Here is one for you Pat.









But lately I haven't been able to get out as we had snow accumaltion every day and make for treachous hiking in and my knee is not capable of doing it.

When the weather turn you can come on down and I will put you into a bunch of nice ones and some nice golden olive colored wild bows.
Like this one


----------



## TPfisher (Aug 31, 2009)

its been a while since i caught a brookie too. there is something about it that is like good for the soul and other corny cliches.


----------



## Patricio (Feb 2, 2007)

I would pop by, but you live 11 hours from me. there are plenty of them within a couple of hours or so. I was going to Michigan's UP for them. there was a couple of rivers I was exploring. its rather amazing the size of fish that gets pulled from these ditches. this year, I think I'll explore brook trout closer to home. gonna hit a few areas in PA that need to be thoroughly explored.

from one of my favorite writers, in fact, he's from the UP. it was an honor to fish his rivers:

John D. Voelker pen name, Robert Traver:

I fish because I love to; because I love the environs where trout are found, which are invariably beautiful, and hate the environs where crowds of people are found, which are invariably ugly; because of all the television commercials, cocktail parties, and assorted social posturing I thus escape; because, in a world where most men seem to spend their lives doing things they hate, my fishing is at once an endless source of delight and an act of small rebellion; because trout do not lie or cheat and cannot be bought or bribed or impressed by power, but respond only to quietude and humility and endless patience; because I suspect that men are going along this way for the last time, and I for one don't want to waste the trip; because mercifully there are no telephones on trout waters; because only in the woods can I find solitude without loneliness; because bourbon out of an old tin cup always taste better out there; because maybe one day I will catch a mermaid; and, finally, not because I regard fishing as so terribly important but because I suspect that so many of the other concerns of men are equally unimportant - and not nearly so much fun.


----------



## Flyfish Dog (Nov 6, 2007)

Pat, that's a long drive for sure.
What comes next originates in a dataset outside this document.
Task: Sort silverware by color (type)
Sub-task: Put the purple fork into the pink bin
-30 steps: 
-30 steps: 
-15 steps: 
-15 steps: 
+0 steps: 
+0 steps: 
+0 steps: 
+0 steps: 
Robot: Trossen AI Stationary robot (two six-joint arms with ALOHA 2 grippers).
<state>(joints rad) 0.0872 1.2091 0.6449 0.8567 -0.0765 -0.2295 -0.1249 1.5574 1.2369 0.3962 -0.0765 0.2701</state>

Yea, every aspect of that type of fishing as mentioned is what drawned me moved to WV, but I am longing to see other areas of venues like Michigan and PA. Be good to get a small group to hit the streams in the future.


----------



## TheCream (Mar 19, 2009)

I hear you, they are a blast to catch in WV. Like you said, small, clean, cold streams. In several places I fished over the summer-fall, you could practically hop across some streams without getting your feet wet. If not for the weather, as Flyfish Dog mentioned, I'd be back down there in a heart beat. These are a few brookies from my last trip of '09.


----------



## Patricio (Feb 2, 2007)

the big trip this year is Maine. heading up for Atlantics on the the Penobscot River. the holy grail of fly fishing.


----------



## Flyfish Dog (Nov 6, 2007)

That aught be a great trip!


----------



## Patricio (Feb 2, 2007)

I just have to figure things out. been wanting to go for a few years now, but in order to make the trip worthwhile I would have had to head into canada. but watching the fish return numbers skyrocket on Maines Penobscot in the last few years got me excited and made what would be an insanely expensive journey almost affordable.


----------



## bigduck10 (Feb 15, 2009)

Caught mine in Virginia in a stream that was about 3-4 feet wide. All the fish were about 7-10 inches. Caught them all on a 3 wgt just using small dry. Locals told me the fish were from before humans were in the area. Don't know if I believe that but they were something to catch. The water so was so clear where I fished it was a challange to even get the small dry on the water with out spooking them. 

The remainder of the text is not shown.